The required result is one figure, the count of lines below with the string "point" in them.

** Opening Collected data block **

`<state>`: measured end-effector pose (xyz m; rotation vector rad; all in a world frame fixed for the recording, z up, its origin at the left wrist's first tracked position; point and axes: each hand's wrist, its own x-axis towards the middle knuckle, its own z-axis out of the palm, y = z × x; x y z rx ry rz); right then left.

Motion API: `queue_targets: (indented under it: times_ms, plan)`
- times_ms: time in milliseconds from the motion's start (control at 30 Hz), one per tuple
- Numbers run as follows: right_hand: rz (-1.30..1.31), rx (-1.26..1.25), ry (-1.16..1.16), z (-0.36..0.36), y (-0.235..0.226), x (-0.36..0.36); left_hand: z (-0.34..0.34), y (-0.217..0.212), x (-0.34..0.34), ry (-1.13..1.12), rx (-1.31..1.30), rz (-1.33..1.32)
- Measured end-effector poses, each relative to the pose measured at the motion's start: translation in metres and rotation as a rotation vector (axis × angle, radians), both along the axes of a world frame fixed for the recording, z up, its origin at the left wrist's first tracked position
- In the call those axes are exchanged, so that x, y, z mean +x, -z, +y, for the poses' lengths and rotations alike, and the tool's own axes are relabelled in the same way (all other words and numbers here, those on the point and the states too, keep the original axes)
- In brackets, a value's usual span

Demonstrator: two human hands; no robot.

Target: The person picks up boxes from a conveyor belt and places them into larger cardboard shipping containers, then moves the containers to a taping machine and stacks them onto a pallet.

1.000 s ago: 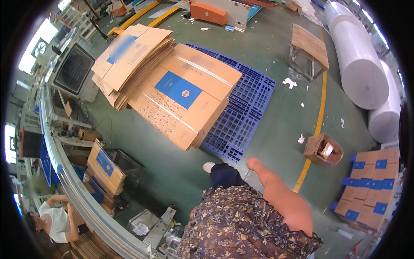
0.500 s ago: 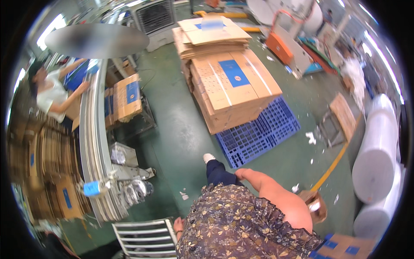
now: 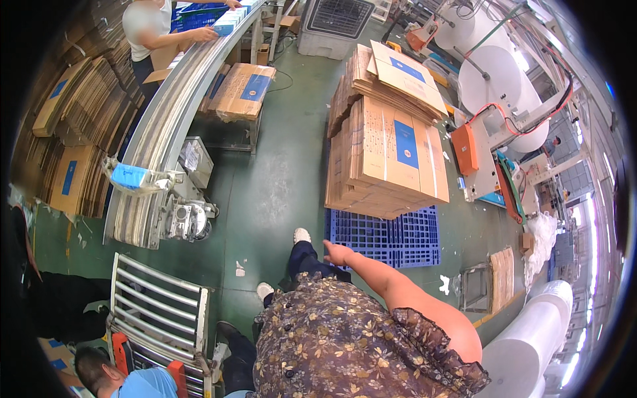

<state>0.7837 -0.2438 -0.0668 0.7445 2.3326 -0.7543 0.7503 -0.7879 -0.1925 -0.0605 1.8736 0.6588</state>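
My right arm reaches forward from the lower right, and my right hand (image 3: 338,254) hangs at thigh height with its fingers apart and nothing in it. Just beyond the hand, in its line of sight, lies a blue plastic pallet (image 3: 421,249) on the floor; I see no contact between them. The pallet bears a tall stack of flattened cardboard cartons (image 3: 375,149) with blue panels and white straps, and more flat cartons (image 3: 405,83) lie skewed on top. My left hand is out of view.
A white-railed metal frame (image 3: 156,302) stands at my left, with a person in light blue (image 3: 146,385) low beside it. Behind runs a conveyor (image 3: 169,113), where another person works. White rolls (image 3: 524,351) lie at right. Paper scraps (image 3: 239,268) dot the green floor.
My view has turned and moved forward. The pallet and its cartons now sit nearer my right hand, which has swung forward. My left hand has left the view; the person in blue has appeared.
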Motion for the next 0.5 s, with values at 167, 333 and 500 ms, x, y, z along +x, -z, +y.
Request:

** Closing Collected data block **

> [Your response] 2